Le 23 novembre 2021, la société renseignée comme futur exploitant de l’établissement classé en cause, à savoir « ”K” » introduisit un recours gracieux à l’encontre de « la condition 1er de l’article 2 de l’arrêté 1/17/0421 du 29 octobre 2021 » précité.

4 Par arrêté du 16 décembre 2021, le ministre décida de réserver une suite favorable au recours gracieux et, en conséquence, « de procéder à l’actualisation de l’arrêté 1/17/0421 du 29 octobre 2021 », en arrêtant ce qui suit :

« Article 1er : L’arrêté 1/17/0421 du 29 octobre 2021, délivré par le ministre ayant l’Environnement dans ses attributions, est modifié comme suit :

1. La ligne ayant le numéro de nomenclature « 070209 03 » de la condition 1er de l’article 2 est remplacée par la ligne suivante : […] ».

Par requête déposée au greffe du tribunal administratif le 17 décembre 2021, inscrite sous le numéro 46794 du rôle, (i) l’association sans but lucratif “A” ASBL, ci-après désignée par « l’ASBL », ainsi que (ii) Monsieur …, Madame …, Madame …, Monsieur …, Madame …, Monsieur …, Madame …, Monsieur …, Madame …, Monsieur … et Monsieur …, ci-après désignés par « les Citoyens », introduisirent un recours tendant à la réformation, sinon à l’annulation de l’arrêté ministériel, précité, du 29 octobre 2021.

Par requête déposée au greffe du tribunal administratif le 4 février 2022, inscrite sous le numéro 46992 du rôle, l’ASBL, ainsi que les Citoyens introduisirent un recours tendant à la réformation, sinon à l’annulation de l’arrêté ministériel, précité, du 16 décembre 2021, pris sur recours gracieux.

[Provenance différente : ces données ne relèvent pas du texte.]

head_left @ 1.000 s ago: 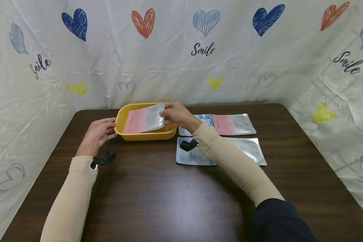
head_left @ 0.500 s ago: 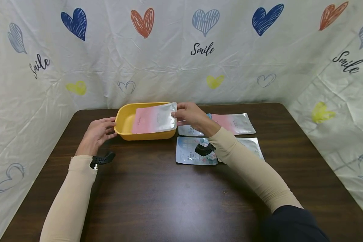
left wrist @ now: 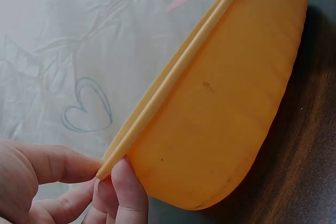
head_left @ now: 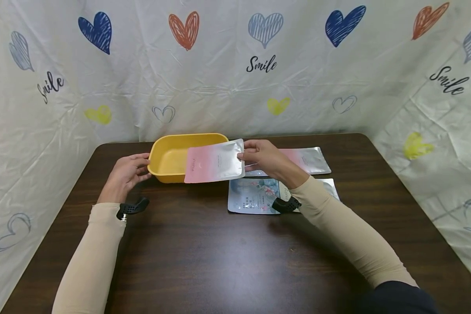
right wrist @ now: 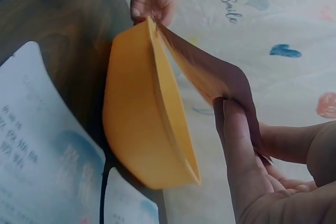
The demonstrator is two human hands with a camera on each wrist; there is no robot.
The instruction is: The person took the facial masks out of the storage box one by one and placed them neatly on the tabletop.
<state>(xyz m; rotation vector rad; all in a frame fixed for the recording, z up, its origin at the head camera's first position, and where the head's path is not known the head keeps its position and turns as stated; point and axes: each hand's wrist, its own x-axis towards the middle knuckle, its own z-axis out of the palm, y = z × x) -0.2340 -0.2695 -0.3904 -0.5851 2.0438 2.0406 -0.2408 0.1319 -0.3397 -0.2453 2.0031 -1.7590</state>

Il y a tout d’abord lieu de prononcer la jonction des deux recours, inscrits sous les numéros 46794 et 46992 du rôle. Il est, en effet, dans l’intérêt d’une bonne administration de la justice de statuer sur les deux affaires par un seul et même jugement, dans la mesure elles concernent les mêmes parties et qu’elles ont trait au même objet, à savoir l’exploitation du même établissement classé, telle qu’autorisée par le même ministre.

I.

Quant au recours inscrit sous le numéro 46794 du rôle 1. Quant à la compétence du tribunal et à la recevabilité du recours Etant donné que l’article 19, alinéa 1er de la loi modifiée du 10 juin 1999 relative aux établissements classés, ci-après désignée par « la loi du 10 juin 1999 », prévoit un recours au fond en la présente matière, le tribunal est compétent pour connaître du recours en réformation introduit à titre principal en l’espèce, de sorte qu’il n’y a pas lieu de statuer sur le recours en annulation introduit à titre subsidiaire.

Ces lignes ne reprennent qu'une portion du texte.